Australia shuts his eyes. He only feels the pressure against his neck. He wonders how it looks to a human – does it look fatal to them? One would almost think England does, judging by his demeanour, the way he digs his fingernails into his palm, the uncertainty behind his eyes.
"You're not going to," he forces out, knowing England's presence by the sound of his breathing and the stink of tobacco.
"He stabbed you in the neck. You think this is the time for clemency? He's fortunate to be alive."
"You don't even know why he did it."
"I don't care," says England, and he loses his loftiness, becomes brutal, the spectre of ages past. "It doesn't matter. It's the act itself."
"You'll kill someone doing that."
"If that's the case then generations of sailors would lie dead at my feet," England retorts. "If he's brave enough to attack you in broad daylight then I'm sure he can handle the cat."
"And what if we just don't understand? Maybe you just don't get it."
"Get what?"
"How much it hurts."
There's an odd change in England's face, impossible to place. "Actions have consequences. That much should be enough for both of us."

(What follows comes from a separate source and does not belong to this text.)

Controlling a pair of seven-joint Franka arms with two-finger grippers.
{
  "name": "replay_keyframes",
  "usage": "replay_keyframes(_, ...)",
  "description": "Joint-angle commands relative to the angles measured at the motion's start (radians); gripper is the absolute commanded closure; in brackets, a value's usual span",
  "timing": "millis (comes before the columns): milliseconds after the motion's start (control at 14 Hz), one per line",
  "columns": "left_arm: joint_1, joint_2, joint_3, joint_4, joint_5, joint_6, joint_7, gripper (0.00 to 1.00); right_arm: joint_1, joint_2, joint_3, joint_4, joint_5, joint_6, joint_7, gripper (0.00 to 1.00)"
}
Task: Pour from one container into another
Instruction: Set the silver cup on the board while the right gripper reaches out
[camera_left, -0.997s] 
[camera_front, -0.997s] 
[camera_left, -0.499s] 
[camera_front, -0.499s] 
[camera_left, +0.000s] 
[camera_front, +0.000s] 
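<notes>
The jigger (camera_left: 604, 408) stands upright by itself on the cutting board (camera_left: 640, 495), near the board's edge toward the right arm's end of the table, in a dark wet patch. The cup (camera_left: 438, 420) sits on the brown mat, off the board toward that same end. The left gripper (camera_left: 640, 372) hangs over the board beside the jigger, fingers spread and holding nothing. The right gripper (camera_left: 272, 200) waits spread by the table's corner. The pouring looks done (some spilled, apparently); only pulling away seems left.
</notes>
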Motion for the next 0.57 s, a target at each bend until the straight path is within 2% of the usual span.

They bring him to the flogging; he doesn't get a choice in the matter. Australia has no sense of human pain but, as the ground is flecked with blood, he begins to think he understands. But what he cannot understand – and what unsettles him above all else – is the stoicism with which the punishment is taken. On the occasions he's been brought to see the floggings most have been sheer agony, accompanied by screams and moans and weeping that remain in the back of his mind like leeches, far into the night. Backs which look like lacerated slabs of pork, lying on someone's kitchen bench; the solemn appreciation of onlookers, unquestioning. The variation in how much any one person can tolerate both frightens and startles him; to what extent is he the same?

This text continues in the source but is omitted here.